Friday, March 30, 2012

Q and A with author Stephanie Worlton

Hello Readers,

Today I'm pleased to have author Stephanie Worlton on the blog today for a Q & A. 

Stephanie is the author of Hope's Journey, which I recently reviewed on the blog and really enjoyed. Stephanie is also a wife and a mother of four. Besides writing, she enjoys gardening, interior design, painting, and carpentry. 

Thanks for agreeing to do this Q & A, Stephanie. And without further ado, let's get into the Q & A. 
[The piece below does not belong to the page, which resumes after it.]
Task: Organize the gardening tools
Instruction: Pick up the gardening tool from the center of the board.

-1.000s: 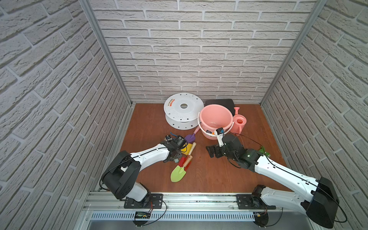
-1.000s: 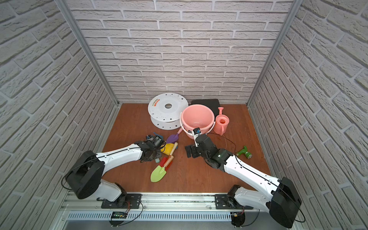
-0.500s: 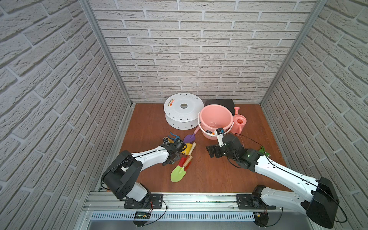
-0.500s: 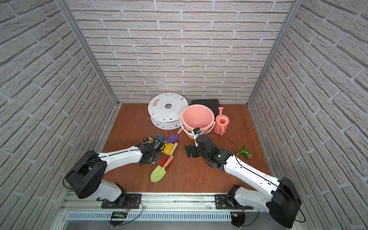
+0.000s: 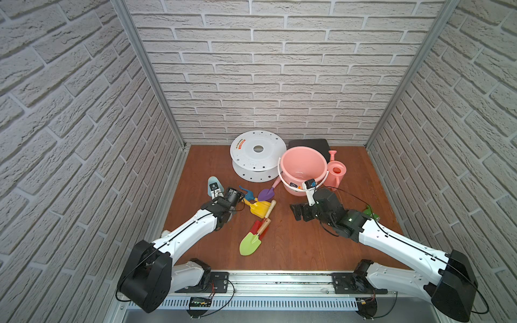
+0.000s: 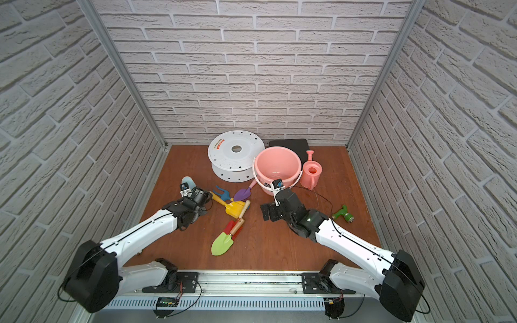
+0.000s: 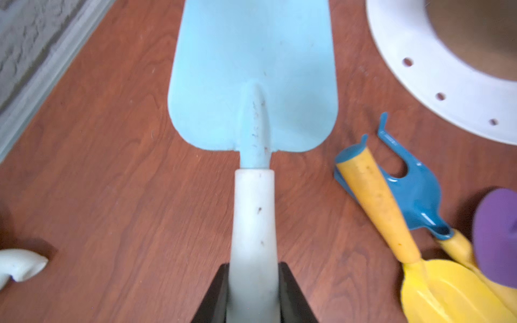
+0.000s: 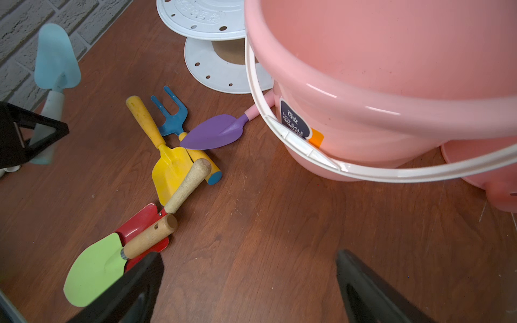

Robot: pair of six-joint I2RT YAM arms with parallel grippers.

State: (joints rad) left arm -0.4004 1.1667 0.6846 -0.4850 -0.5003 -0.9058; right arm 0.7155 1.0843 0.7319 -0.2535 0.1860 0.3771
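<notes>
My left gripper is shut on the white handle of the pale-blue trowel, whose blade points toward the back left. To its right lies a pile of tools. It holds the blue claw fork, yellow scoop, purple trowel and green spade, which lies on a red spade. The pink watering can stands behind the bucket. My right gripper is open and holds nothing, low over bare floor in front of the bucket.
The large pink bucket stands at the back middle. A white spool sits to its left and a black pad behind it. A green tap fitting lies right of my right arm. A white fitting lies near the left wall.
My left gripper has shut on the pale-blue trowel's handle and swung it left, away from the pile. The right arm has not moved.
</notes>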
Why did you decide to write this novel?

Perhaps you’ve heard it said that authors don’t find stories, rather the stories find them. In the case of Hope’s Journey, that sentiment couldn’t be more true. The idea knocked around in my head for years as I volunteered in various capacities with youth.  I’ve seen a lot of girls struggle to one degree or another with their self worth. I’ve also seen the naivety of young men concerning their influence over those girls. I’ve seen kids make brilliant choices and others make not-so brilliant ones. I’ve seen lives changed by moments of weakness and witnessed the devastation of those mistakes. Having personally experienced the emotions, the self-disgust, and the cruel stigmas of society, I felt prompted to share a story that would break down stereotypes, help prevent others from making the same mistakes, and ultimately give hope to all those who falter.
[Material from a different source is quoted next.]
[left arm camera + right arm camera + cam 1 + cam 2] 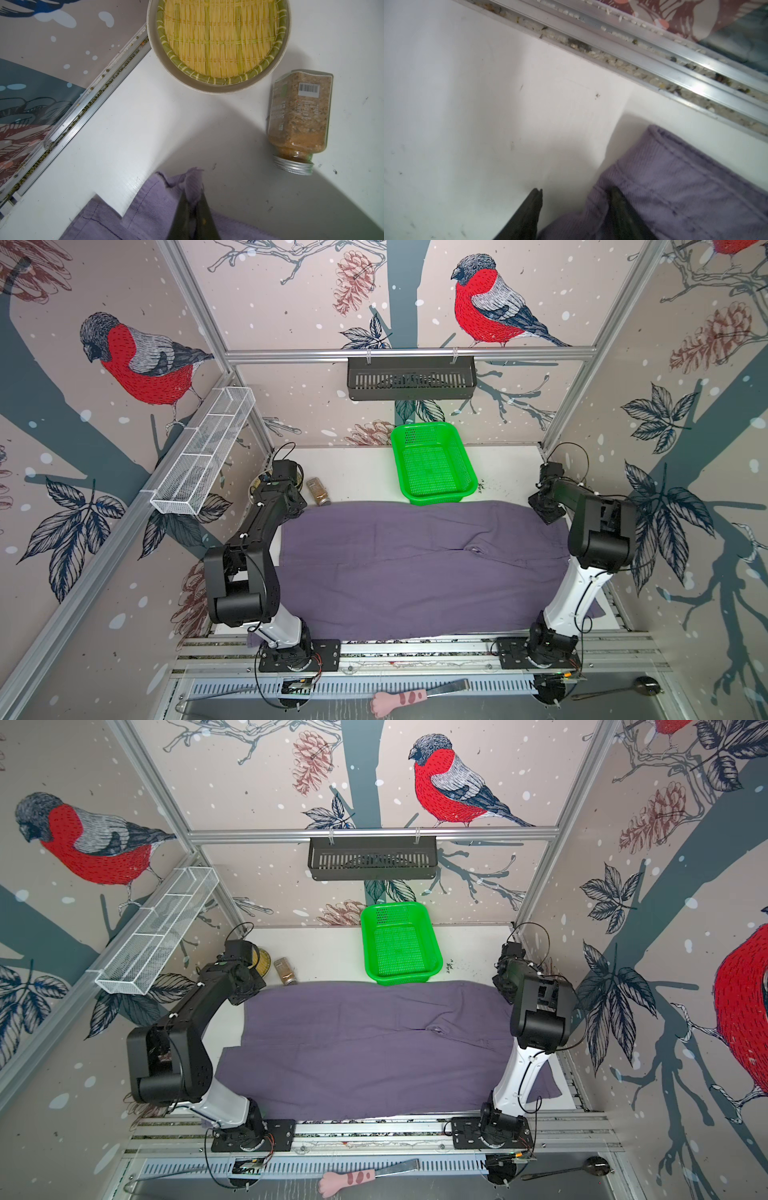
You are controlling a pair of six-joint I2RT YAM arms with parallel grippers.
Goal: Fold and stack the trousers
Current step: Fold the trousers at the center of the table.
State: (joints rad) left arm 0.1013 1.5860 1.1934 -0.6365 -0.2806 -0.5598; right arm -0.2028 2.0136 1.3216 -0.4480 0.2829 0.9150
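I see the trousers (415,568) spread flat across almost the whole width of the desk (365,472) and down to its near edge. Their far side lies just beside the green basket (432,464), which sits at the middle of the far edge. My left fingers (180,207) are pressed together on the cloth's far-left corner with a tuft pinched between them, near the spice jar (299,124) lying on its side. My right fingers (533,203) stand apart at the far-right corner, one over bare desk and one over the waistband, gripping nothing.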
What do you hope readers will gain from reading this novel?

The most important thing I hope readers take from Hope’s Journey is that, despite our circumstances and choices, we all have great worth. Regardless of where we are on our personal journey, each of us is a child of a loving Father in Heaven and as such we have immeasurable value. So often bad choices are the result of self esteem issues not deficient morals. I hope kids understand their value, just as I hope adults – parents, teachers, friends – understand the power of their influence.  

What was your favorite thing about writing this novel?

I loved getting to know Alex. I know that sounds weird, but when I started writing, I had no idea where Alex was coming from or where he was headed. Finding voice for an eighteen year old of the opposite sex was very challenging. His character took a lot of research, interviewing, and digging! And, though there were times I wanted to strangle him, ultimately I fell in love with his courage and integrity.

What was the hardest part about writing this novel?

Hands down, the hardest thing was reconnecting with emotions that I’d long since buried. I had to dig up some very painful parts of my past and, in a sense, repurpose them. I wanted readers to feel Sydney’s heartache. I wanted them to understand Alex’s dilemmas. Neither of those goals would’ve been attainable without those pure, raw, honest emotions.

What would you say to somebody who thinks it’s wrong to write novels about issues like teen pregnancy?

Whether we want to admit it or not, teen pregnancy exists all around us. It’s a sad epidemic, and though it is a tender subject, it is relevant!  We can bury our heads in the sand or point scornful fingers in disgust, or we can do something to help make a difference. There are self-help books and guides for parents and teens alike, and though they may be packed with facts and figures, there is nothing more powerful than a story! If experience is the best teacher, then I think it’s safe to conclude that realistic characters sharing authentic emotional experiences can go further in empowering positive choices and promoting life changing insight than any lecture or list of statistics ever could. Hope’s Journey doesn’t advocate teen pregnancy. What it does advocate, however,  is self worth, forgiveness, compassion, and repentance.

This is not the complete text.